**Goal of the exercise:** In how many lines of the records does the string "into" appear? State only the number.

**Entries provided:**
■ ■ ■ ■ ■ ■ ■

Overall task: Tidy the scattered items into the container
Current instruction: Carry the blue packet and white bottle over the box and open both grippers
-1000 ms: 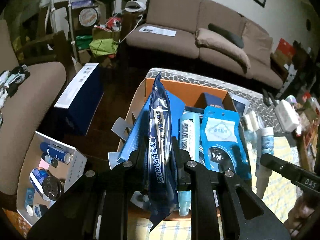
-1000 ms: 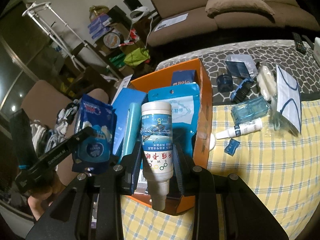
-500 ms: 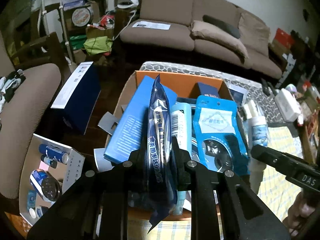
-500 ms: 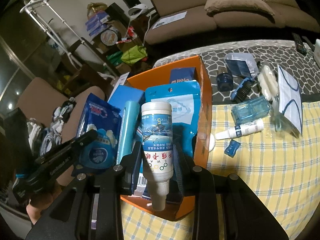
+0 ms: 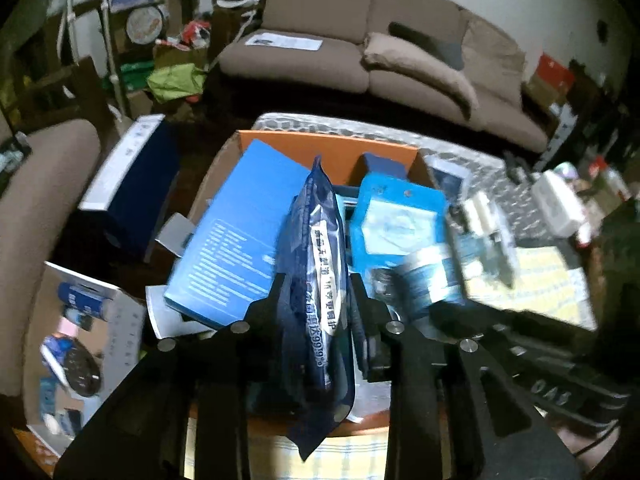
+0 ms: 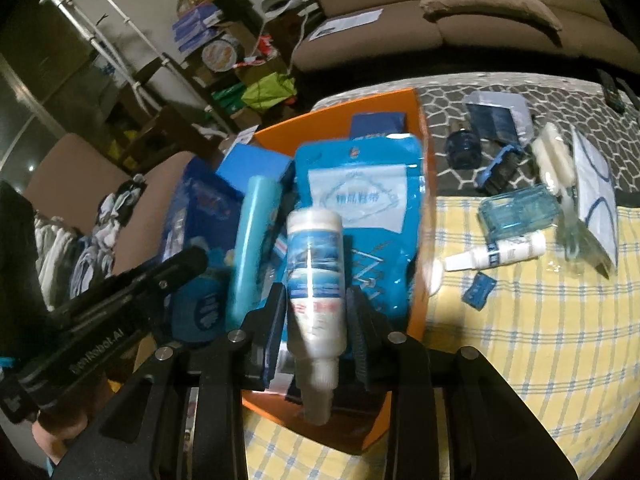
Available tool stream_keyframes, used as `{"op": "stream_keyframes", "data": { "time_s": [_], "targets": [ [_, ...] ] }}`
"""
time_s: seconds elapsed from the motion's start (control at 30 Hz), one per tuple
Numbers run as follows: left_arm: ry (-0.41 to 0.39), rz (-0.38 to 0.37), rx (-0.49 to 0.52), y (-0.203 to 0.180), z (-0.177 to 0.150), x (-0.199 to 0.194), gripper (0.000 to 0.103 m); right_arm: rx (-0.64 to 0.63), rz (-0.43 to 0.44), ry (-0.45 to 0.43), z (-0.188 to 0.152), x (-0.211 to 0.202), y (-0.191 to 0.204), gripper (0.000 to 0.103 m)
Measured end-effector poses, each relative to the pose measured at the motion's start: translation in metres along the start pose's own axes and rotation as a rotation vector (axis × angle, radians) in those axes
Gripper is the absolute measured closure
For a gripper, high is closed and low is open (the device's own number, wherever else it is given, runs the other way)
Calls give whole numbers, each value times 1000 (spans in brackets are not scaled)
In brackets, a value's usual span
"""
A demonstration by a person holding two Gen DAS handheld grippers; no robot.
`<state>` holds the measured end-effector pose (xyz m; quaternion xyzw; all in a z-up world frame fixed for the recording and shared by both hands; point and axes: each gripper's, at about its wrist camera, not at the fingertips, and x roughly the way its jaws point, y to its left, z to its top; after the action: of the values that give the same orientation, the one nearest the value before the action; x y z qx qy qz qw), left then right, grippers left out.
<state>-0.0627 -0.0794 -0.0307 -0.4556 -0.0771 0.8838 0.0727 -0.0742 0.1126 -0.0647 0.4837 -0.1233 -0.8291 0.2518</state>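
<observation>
An orange box (image 5: pixel 328 148) (image 6: pixel 421 184) holds a light blue carton (image 5: pixel 240 236), a teal tube (image 6: pixel 252 236) and a blue pouch with a white label (image 6: pixel 360 200). My left gripper (image 5: pixel 316 284) hangs over the box's near side. A dark blue wipes pouch (image 5: pixel 316 248) stands edge-on between its pads, which still touch it while the jaws are opening. My right gripper (image 6: pixel 316 292) is shut on a white spray bottle (image 6: pixel 316 264), nozzle toward the camera, above the box's near right part. Each gripper shows in the other's view, left gripper (image 6: pixel 132 280) and right gripper (image 5: pixel 520 340).
On the yellow checked cloth (image 6: pixel 520 340) right of the box lie a small white bottle (image 6: pixel 500 250), a clear blue case (image 6: pixel 520 212), a blue sachet (image 6: pixel 478 290) and a dark jar (image 6: pixel 464 148). A brown sofa (image 5: pixel 320 12) stands beyond. An open carton (image 5: pixel 80 320) sits on the floor at left.
Both grippers have come lower and closer over the box. The left jaws have widened around the pouch. The right gripper with its bottle has drawn nearer to the left one, and the bottle leans slightly.
</observation>
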Motion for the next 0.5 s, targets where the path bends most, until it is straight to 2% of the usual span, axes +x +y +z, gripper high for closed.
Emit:
{"op": "stream_keyframes", "data": {
  "time_s": [0.13,0.2,0.4,0.5],
  "targets": [
    [-11,-97,-58,11,3,-11,69,4,22,-19,2,-7,0,68],
    [-42,-96,-80,19,6,-18,67,19,39,-37,5,-15,-3,62],
    [-74,-93,-122,34,8,-27,67,72,47,-96,11,-47,-28,63],
    [-71,-83,-83,30,8,-27,67,104,37,-124,14,-66,-43,67]
  ]
}}
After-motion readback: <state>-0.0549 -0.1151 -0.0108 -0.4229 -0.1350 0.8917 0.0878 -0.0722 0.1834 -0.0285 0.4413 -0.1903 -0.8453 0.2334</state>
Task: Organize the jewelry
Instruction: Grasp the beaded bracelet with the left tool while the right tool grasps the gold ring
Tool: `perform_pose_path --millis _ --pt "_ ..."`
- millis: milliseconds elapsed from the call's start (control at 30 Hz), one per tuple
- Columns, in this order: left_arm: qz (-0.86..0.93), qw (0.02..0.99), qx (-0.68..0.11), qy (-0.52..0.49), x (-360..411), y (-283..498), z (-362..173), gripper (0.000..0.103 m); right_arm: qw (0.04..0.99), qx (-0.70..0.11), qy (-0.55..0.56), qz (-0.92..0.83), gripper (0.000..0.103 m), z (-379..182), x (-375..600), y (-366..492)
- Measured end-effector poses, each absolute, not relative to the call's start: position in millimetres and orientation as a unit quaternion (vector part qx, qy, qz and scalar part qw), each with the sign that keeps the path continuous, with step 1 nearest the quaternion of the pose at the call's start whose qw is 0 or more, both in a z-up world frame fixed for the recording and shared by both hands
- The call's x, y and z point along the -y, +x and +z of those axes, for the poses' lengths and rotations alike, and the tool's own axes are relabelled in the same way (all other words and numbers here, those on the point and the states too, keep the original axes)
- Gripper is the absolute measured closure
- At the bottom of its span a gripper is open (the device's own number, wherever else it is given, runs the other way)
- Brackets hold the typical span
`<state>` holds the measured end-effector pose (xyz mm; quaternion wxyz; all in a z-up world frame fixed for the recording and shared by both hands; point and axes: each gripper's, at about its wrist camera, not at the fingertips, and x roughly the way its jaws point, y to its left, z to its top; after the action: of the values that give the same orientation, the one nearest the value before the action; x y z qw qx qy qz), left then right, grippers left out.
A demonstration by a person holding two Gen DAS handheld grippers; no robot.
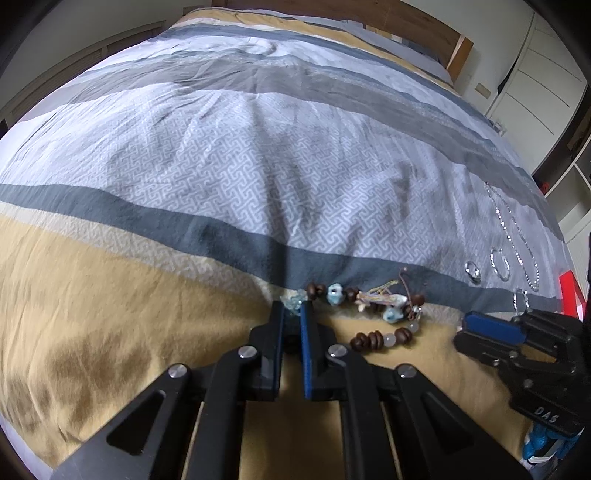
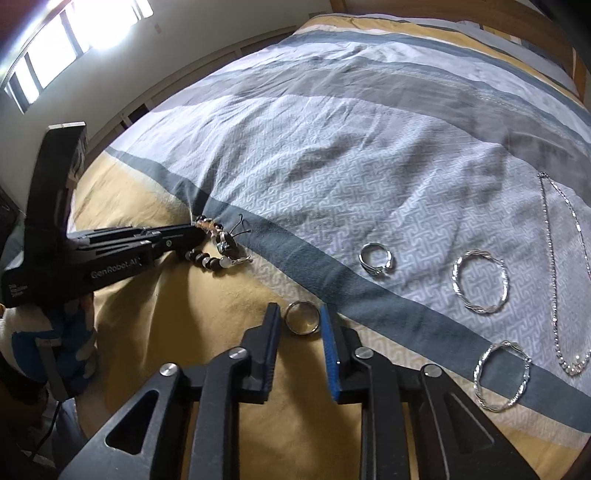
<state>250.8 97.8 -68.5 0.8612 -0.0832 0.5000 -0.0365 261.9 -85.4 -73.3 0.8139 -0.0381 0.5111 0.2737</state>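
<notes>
A beaded bracelet (image 1: 376,314) of brown wooden, pale blue and white beads lies on the bed cover. My left gripper (image 1: 292,308) is nearly shut on its pale blue end bead; it also shows in the right wrist view (image 2: 197,230) at the bracelet (image 2: 218,251). My right gripper (image 2: 301,314) is open around a plain silver band ring (image 2: 302,317) on the yellow stripe, with the fingers not touching it. A silver ring (image 2: 376,258), two twisted silver bangles (image 2: 480,282) (image 2: 502,374) and a silver chain necklace (image 2: 565,280) lie to the right.
The bed cover (image 1: 221,166) has grey, white and yellow stripes. A wooden headboard (image 1: 424,33) is at the far end. White wardrobes (image 1: 535,74) stand to the right. A window (image 2: 55,40) is at the upper left in the right wrist view.
</notes>
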Motion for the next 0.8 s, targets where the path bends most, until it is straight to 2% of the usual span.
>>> perform_pose_path --millis 367,800 --pt "-0.025 0.868 -0.483 -0.11 -106 236 -52 0.096 0.821 -0.499 -0.058 0.272 0.083 -64 82 246" --pt "-0.038 0.888 -0.446 -0.104 -103 215 0 0.096 0.84 -0.465 -0.05 0.273 0.083 -20 89 210"
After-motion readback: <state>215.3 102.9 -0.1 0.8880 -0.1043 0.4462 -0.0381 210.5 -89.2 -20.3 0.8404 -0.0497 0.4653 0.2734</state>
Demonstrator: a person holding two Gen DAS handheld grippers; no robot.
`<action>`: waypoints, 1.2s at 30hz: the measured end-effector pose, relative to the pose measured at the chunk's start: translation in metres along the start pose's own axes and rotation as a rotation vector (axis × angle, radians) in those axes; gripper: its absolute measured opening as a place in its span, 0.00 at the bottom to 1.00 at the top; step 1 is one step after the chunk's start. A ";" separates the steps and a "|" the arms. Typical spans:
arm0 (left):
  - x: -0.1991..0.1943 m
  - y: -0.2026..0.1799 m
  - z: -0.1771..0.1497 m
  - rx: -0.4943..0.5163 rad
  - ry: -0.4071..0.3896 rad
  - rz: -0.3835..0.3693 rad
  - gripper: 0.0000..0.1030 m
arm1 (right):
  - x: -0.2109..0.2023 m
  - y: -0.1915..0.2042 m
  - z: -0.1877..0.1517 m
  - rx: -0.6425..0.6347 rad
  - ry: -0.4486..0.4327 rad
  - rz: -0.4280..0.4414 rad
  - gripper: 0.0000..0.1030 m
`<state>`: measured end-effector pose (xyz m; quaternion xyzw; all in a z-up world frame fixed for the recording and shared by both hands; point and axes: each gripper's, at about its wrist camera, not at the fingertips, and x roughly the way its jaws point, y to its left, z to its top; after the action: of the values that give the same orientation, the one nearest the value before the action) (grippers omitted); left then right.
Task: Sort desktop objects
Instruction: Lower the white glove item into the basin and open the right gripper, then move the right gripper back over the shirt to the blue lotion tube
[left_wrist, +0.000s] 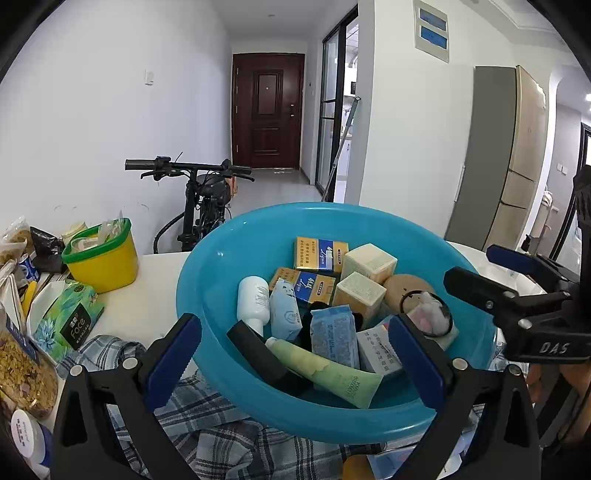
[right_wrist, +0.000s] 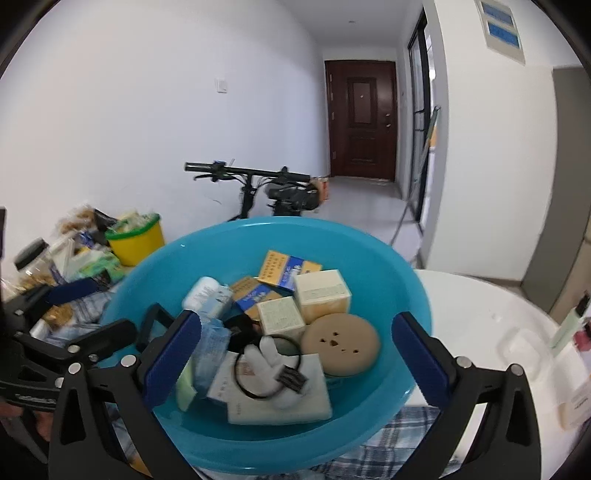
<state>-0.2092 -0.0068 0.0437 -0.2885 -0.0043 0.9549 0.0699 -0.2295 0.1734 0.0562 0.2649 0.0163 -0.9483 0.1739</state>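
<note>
Left wrist view: the left hand-held gripper (left_wrist: 291, 354) stands open over the near rim of the blue basin (left_wrist: 207, 266), nothing between its pads. The green tube (left_wrist: 325, 373) lies just ahead, its long axis running from upper left to lower right, across the fingers. The right hand-held gripper (left_wrist: 476, 269) reaches in from the right, near the hair tie (left_wrist: 428, 314).

Right wrist view: the right hand-held gripper (right_wrist: 295, 358) is wide open and empty. The black hair tie (right_wrist: 269, 365), a thin loop with a white plush charm, rests on a white box directly between its fingers, so I judge this hand nearer. The basin (right_wrist: 406, 280) sits on the white worktop (right_wrist: 480, 314).
</note>
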 end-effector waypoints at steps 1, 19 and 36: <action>0.000 0.000 0.000 0.001 0.000 0.001 1.00 | 0.001 0.000 -0.001 0.008 0.005 0.005 1.00; 0.001 0.005 0.000 -0.008 0.015 -0.011 1.00 | 0.001 -0.004 -0.003 0.007 0.053 0.054 1.00; -0.002 0.017 0.001 -0.046 0.012 -0.013 1.00 | -0.042 0.002 -0.094 -0.076 0.228 0.249 1.00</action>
<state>-0.2100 -0.0241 0.0451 -0.2956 -0.0276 0.9524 0.0696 -0.1490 0.1968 -0.0028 0.3640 0.0389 -0.8820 0.2968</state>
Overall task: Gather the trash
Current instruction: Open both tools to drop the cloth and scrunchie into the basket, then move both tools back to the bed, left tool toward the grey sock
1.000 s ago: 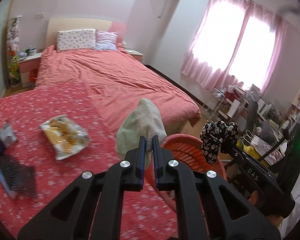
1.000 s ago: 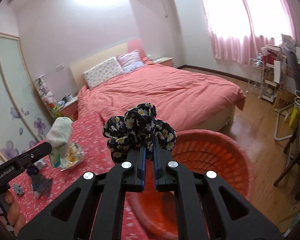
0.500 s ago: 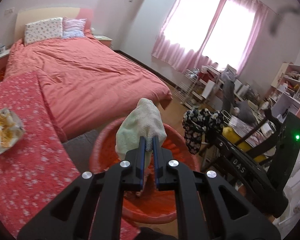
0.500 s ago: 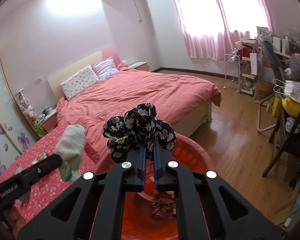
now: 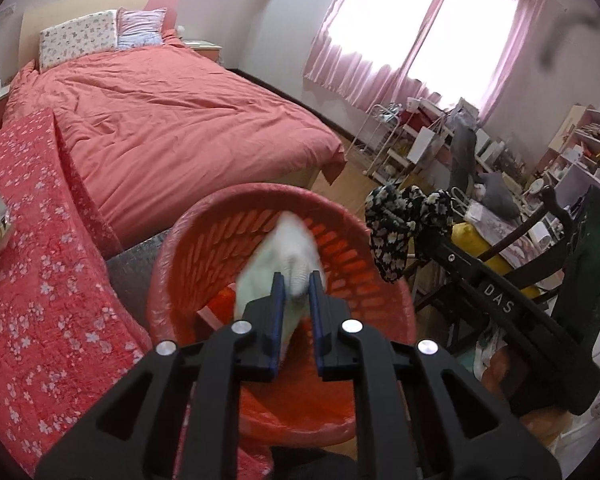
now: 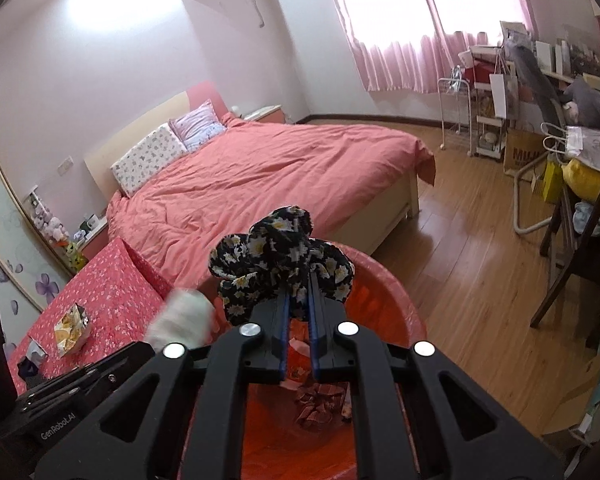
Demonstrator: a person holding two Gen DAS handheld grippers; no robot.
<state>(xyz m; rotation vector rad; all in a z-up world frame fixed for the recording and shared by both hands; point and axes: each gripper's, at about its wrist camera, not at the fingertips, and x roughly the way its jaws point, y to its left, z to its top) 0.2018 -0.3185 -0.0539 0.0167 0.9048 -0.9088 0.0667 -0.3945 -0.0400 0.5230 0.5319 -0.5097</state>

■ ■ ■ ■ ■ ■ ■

**Exercise output:** 3